### Material provided:
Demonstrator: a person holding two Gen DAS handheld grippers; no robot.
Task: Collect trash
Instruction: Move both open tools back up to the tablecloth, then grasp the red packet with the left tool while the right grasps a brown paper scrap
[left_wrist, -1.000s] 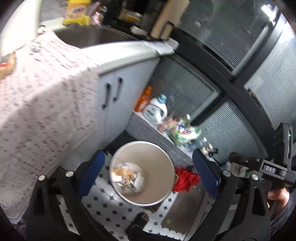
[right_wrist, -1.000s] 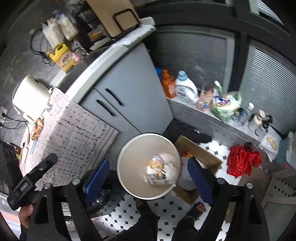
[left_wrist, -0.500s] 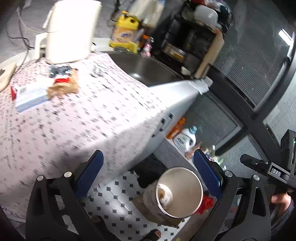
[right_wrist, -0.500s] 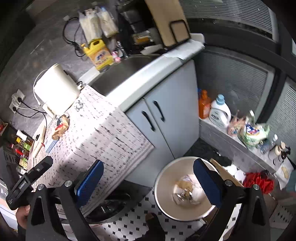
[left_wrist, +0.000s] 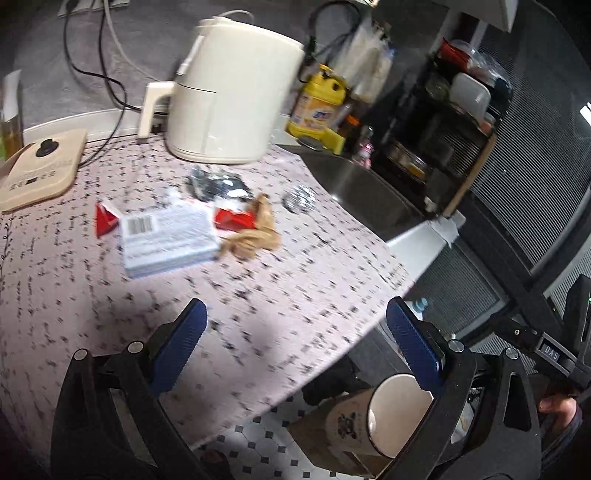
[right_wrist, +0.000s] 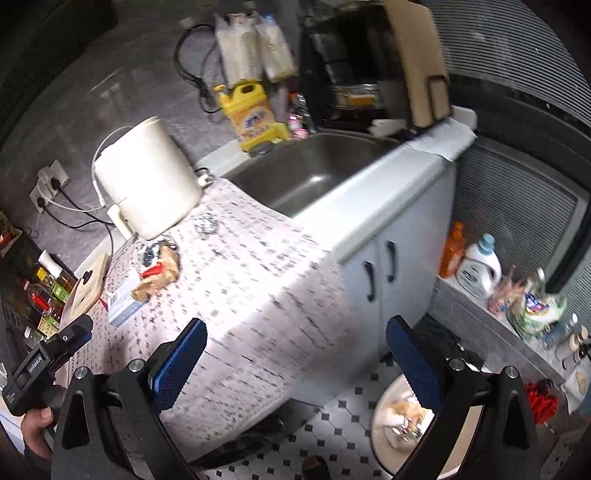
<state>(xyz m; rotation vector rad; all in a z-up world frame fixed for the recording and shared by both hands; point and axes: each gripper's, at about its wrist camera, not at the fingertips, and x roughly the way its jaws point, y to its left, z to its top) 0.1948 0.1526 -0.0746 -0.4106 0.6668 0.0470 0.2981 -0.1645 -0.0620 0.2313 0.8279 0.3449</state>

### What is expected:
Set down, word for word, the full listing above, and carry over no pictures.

### Result of the task:
Demonstrator: a person holding two Gen DAS handheld grippers; no robot.
Task: Collect trash
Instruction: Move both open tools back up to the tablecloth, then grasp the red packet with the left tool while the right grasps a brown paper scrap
[left_wrist, -1.000s] 
[right_wrist, -1.000s] 
[left_wrist, -0.500s] 
[right_wrist, -0.500s] 
[left_wrist, +0.000s] 
[right_wrist, +0.000s] 
<state>(xyz m; rotation vector rad; all in a z-up world frame fixed for the recording and shared by both hands; point and axes: each gripper's, at about its wrist camera, not at the fingertips, and x roughly the way its jaws point, y to its left, z to its top) 0.1948 0.1526 -0.0746 -0.4106 0.6668 0.0470 0.2981 -0.1645 -0.0620 0.2313 0.8279 0.3449</state>

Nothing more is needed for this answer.